Mü’min, gafletten sakınır; gaflete düşen gafil avlanır.
Zaman, bir çöl değil; verimlilik noktaları değişen bir tarladır.
Başarının anahtarı, kendini yönetebilmektir; kendini yönetebilmek zamanı değerlendirmektir.
“Ne yapıyorsunuz?” sorusuna “Zaman öldürüyoruz” diye verilen cevap mü’mince bir cevap değildir.
Mü’minin zamanı içinde, ölü geçirilecek, boş işlere verilecek bir bölme yoktur.
Mü’min “ara zamanları” bile değerlendirir. “Ara zamanlar”, birini beklerken, bir işin başlaması için dururken geçirdiğimiz, planımız dışında kalan zamanlardır. O zamanları boş geçiren de hüsrandadır.
Günü saatlara bölmek
Günü öğünlere bölmek
Haftayı günlere bölmek
Haftayı “hafta sonu”, “hafta içi” gibi, “Pazartesi, Perşembe, Cuma” ve diğer günler gibi bölmek
Ayı günlere bölmek
Ayı haftalara bölmek
Yılı aylara bölmek
Yılı mevsimlere bölmek
Planlı yaşamanın gerekliliklerindendir. Zamanı verimli parçalara böldükçe, zamanın verimliliğini en üst sınıra çıkardıkça başarılı olacağız.
Mü’min, 1 Aralık 2012, öğle ikindi arası, ne yapacağını bilir. O vakitte öğle namazı vardır ve mü’min o namazı kılacaktır.
Mü’min, Hicri 1434 Ramazan ayında ne yapacağını şimdiden bilir: Ramazan hilalinin görünmesiyle oruç tutmaya başlayacaktır.

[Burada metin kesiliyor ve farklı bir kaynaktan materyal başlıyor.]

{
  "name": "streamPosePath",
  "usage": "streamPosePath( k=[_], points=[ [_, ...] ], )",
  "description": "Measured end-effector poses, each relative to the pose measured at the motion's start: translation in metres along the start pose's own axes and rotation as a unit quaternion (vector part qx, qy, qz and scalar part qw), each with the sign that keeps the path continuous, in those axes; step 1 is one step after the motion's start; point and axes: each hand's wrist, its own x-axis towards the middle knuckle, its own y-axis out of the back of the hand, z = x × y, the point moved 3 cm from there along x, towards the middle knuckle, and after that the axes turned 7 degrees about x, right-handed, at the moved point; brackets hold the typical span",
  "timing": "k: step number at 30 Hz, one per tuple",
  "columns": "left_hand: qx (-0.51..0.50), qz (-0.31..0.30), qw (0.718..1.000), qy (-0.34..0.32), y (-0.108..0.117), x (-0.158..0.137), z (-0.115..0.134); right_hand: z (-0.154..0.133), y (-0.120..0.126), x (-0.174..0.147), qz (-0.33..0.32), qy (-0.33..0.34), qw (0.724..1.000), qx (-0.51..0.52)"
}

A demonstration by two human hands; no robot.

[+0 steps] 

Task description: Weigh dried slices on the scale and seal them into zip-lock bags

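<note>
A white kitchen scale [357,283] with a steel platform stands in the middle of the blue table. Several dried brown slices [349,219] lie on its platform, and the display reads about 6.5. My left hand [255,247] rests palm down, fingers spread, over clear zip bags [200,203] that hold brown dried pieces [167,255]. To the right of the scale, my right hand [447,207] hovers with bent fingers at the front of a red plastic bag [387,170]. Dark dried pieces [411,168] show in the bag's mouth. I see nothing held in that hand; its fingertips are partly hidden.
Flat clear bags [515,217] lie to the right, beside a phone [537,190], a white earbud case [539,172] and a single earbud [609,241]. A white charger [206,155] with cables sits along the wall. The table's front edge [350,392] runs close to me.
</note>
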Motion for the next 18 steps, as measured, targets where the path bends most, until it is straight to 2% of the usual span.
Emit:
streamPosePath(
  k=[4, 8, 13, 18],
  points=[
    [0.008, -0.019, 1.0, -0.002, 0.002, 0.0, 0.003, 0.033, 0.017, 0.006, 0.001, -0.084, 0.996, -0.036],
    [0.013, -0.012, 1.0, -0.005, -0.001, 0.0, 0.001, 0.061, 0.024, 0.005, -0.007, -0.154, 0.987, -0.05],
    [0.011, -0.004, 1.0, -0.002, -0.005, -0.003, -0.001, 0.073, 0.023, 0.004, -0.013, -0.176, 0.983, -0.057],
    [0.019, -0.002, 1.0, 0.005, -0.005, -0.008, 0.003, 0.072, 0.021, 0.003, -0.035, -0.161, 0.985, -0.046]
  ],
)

Rabbimizin, önümüze koyduğu bu planlama bizim için yol göstericidir.
Biz, ondan biliriz ki zaman bir sahra-çöl değildir. İçine konmuş faaliyetlerle renklidir.
“Yarın öğleden sonra ne yapacaksın?” sorusuna cevap veremeyen, “Gelecek hakkında konuşmaktan sakınan biri” değildir; zamanın nimetini bilmeyen biridir.

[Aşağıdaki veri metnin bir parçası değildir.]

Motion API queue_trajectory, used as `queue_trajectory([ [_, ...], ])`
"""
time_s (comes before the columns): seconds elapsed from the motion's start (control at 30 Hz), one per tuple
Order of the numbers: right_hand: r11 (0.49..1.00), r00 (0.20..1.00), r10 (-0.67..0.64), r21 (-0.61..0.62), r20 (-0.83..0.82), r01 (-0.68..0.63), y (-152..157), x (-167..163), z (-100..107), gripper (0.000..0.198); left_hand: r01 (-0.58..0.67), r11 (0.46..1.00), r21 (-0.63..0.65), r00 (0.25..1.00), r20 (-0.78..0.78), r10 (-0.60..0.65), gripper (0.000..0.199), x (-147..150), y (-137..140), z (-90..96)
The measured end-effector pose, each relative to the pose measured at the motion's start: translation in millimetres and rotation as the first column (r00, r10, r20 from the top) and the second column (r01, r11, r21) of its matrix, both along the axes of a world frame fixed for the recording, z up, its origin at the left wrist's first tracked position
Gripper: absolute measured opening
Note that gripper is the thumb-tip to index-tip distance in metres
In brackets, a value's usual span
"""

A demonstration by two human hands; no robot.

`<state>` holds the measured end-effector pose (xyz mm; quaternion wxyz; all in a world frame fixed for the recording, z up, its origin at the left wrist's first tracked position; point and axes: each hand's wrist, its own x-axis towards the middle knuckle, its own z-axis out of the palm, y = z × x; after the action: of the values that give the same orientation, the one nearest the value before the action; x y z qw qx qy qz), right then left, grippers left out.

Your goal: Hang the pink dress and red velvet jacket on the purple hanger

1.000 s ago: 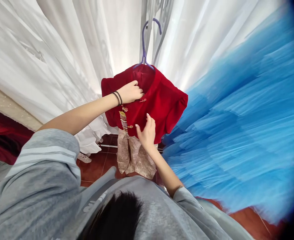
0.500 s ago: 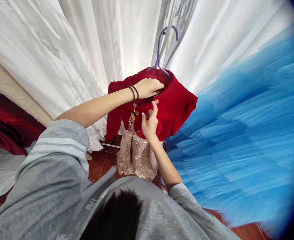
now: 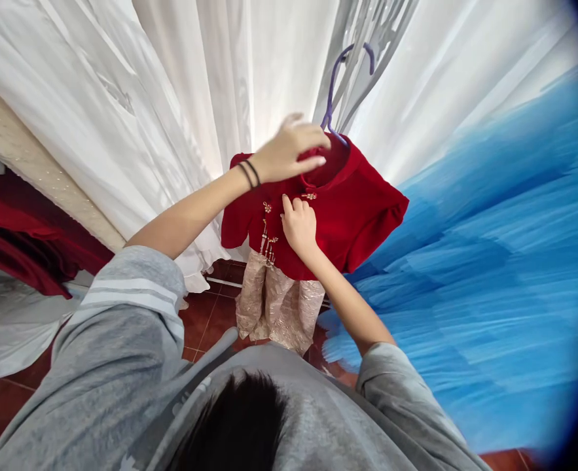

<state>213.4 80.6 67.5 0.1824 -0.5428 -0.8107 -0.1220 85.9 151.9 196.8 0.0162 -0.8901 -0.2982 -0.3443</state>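
A red velvety top [image 3: 372, 203] hangs on a purple hanger [image 3: 332, 85] in front of me. Its neckline faces up, and a beaded flower fastener [image 3: 309, 196] sits just below the collar. My left hand [image 3: 293, 150], slightly blurred, is raised over the collar and shoulder with its fingers apart. Lower down, my right hand [image 3: 300, 226] has its fingers bent against the front of the top, closed on the cloth near the fastener. Beside it, a beaded tassel ornament [image 3: 269, 245] dangles. A shiny pale pink skirt [image 3: 279, 304] shows beneath the top.
Fluffy blue tulle [image 3: 475, 275] fills the right side. White curtains [image 3: 210, 72] hang behind, with a grey draped strip near the hanger hook. Dark red fabric [image 3: 28, 229] and a sparkly cream cloth [image 3: 38, 157] lie at left. Below is a red tiled floor [image 3: 205, 320].
My left hand has lifted from the neckline and spread its fingers. My right hand has shifted, its fingers now folded onto the cloth. The top sits slightly further right in view.
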Motion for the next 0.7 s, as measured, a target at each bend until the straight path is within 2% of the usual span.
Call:
queue_trajectory([
  [0.07,0.999,0.997,0.039,0.020,0.062,-0.040,1.2,3.2,9.1,0.042,-0.082,0.997,0.011,0.961,0.264,0.076,0.028,-44.1,4.4,-5.3],
  [0.1,0.998,0.995,0.058,0.013,0.086,-0.060,2.1,5.1,14.5,0.040,-0.123,0.992,-0.005,0.914,0.388,0.115,0.033,-68.1,7.6,-14.4],
  [0.17,0.996,0.991,0.085,0.019,0.102,-0.087,4.0,8.8,26.1,0.038,-0.181,0.980,-0.087,0.804,0.560,0.199,0.044,-111.5,14.7,-44.9],
  [0.23,0.990,0.991,0.109,0.081,0.082,-0.116,6.1,11.0,36.0,0.039,-0.182,0.958,-0.221,0.727,0.626,0.282,0.058,-139.9,20.4,-84.7],
  [0.3,0.984,0.990,0.118,0.125,0.073,-0.127,8.4,9.9,40.8,0.041,-0.114,0.926,-0.359,0.702,0.631,0.331,0.073,-149.0,22.5,-121.0],
  [0.37,0.994,0.993,0.087,0.059,0.084,-0.092,10.5,5.8,39.5,0.041,-0.056,0.903,-0.425,0.682,0.645,0.346,0.079,-144.1,20.6,-143.2],
  [0.43,0.999,0.996,0.046,-0.028,0.076,-0.044,11.3,0.8,34.5,0.040,-0.071,0.908,-0.413,0.649,0.672,0.356,0.073,-135.3,15.5,-148.7],
  [0.5,0.999,0.999,0.045,-0.004,0.023,-0.045,10.7,-2.4,30.4,0.042,-0.132,0.922,-0.364,0.639,0.680,0.360,0.061,-131.0,7.5,-142.1],
  [0.6,0.981,0.990,0.028,0.194,-0.137,-0.001,11.1,-0.8,34.7,0.045,-0.192,0.934,-0.303,0.716,0.607,0.344,0.050,-136.0,-9.4,-125.6],
  [0.63,0.973,0.981,-0.003,0.224,-0.193,0.047,12.7,1.3,39.7,0.045,-0.205,0.935,-0.288,0.747,0.572,0.340,0.050,-139.3,-15.9,-120.8],
  [0.7,0.977,0.967,-0.055,0.184,-0.250,0.103,18.8,6.6,54.1,0.040,-0.224,0.938,-0.266,0.784,0.522,0.336,0.051,-145.7,-28.6,-113.5],
])
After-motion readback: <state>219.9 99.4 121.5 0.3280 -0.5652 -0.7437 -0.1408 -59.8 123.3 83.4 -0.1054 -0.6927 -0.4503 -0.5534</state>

“1434’ün Ramazanında ne yapacaksın?” diye sorduğumuzda “Ne bilirim belki ölsem…” diye verilen bir cevap iyi düşünülmüş bir cevap değildir. “Ecel” Allah’ın işidir. O’na kalmış. Ama ecelin çatma anına kadar vakti değerlendirmek bize verilmiş ilahi bir vazifedir.
Yarın ne yapacağımızı
Bir hafta sonra ne yapacağımızı
Gelecek ay ne yapacağımızı
Dönem sonunda nasıl olacağımızı
Yıl sonunda nerede olacağımızı bileceğiz. Bu “bilme” bir “tasarlama”dır. “Tasarı” bizden, “başarı” Allah’tandır.

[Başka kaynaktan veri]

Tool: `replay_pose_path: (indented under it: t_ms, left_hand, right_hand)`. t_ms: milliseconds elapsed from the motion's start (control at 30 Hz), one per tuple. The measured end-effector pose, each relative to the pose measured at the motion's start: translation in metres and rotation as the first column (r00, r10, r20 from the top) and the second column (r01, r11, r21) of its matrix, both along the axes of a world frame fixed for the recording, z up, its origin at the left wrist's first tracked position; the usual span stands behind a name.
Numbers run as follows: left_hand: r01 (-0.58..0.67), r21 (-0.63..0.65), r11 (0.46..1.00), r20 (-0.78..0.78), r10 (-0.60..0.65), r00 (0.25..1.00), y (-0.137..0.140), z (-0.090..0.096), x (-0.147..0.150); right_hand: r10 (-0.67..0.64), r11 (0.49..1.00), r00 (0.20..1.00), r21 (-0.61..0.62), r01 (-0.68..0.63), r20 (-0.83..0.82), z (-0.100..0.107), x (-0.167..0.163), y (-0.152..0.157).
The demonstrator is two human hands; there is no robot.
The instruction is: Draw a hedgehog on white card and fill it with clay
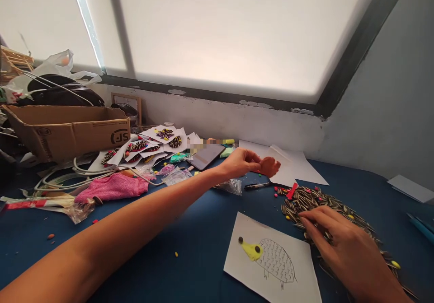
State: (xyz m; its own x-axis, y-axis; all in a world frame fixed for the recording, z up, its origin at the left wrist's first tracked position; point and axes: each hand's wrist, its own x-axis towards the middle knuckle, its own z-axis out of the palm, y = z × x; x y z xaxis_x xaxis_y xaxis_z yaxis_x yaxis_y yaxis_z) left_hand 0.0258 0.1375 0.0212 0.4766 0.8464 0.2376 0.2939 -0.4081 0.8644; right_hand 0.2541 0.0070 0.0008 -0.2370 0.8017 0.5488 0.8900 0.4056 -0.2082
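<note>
My left hand [240, 162] reaches far forward, thumb and fingers closed on a reddish-brown lump of modelling clay [270, 166]. My right hand [346, 244] hovers low over a pile of striped sunflower seeds [315, 200], thumb and forefinger pinched together; whatever is between the tips is too small to make out. Between my arms lies a white paper with a drawn hedgehog [276, 260]. Its body is marked with pen scales, and its snout [251, 249] is yellow clay with dark dots for nose and eye.
A cardboard box [74, 131] stands at the left, near a pink cloth [113, 186] and cables. Seed-decorated papers [166, 136] lie piled behind a phone [206, 156]. A black pen [257, 186] and white sheets [298, 165] lie beyond the seeds. Folded paper [411, 188] sits far right.
</note>
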Motion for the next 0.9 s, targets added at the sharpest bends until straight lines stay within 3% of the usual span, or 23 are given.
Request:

Günün her anı yapılacak bir iş vardır. Sabahın dingin saatlerini uyku ile geçirmek, yorgunluğun tepe noktaya çıktığı akşam üzerini iş yetiştirmek için koşturarak geçirmek; böylece hem gün doğumunun bereketinden hem gün batımının tefekküründen yoksun kalmak akıl kârı değil.
Hayat, bir bütün olarak,
Planla!
Uygula!
Değerlendir!
Kontrol et!
Sonra
Bir daha planla!
Bir daha uygula!
Bir daha değerlendir!
Bir daha kontrol et!
Döngüsünden ibarettir. Ve unutma: “İki günü bir olan ziyandadır.”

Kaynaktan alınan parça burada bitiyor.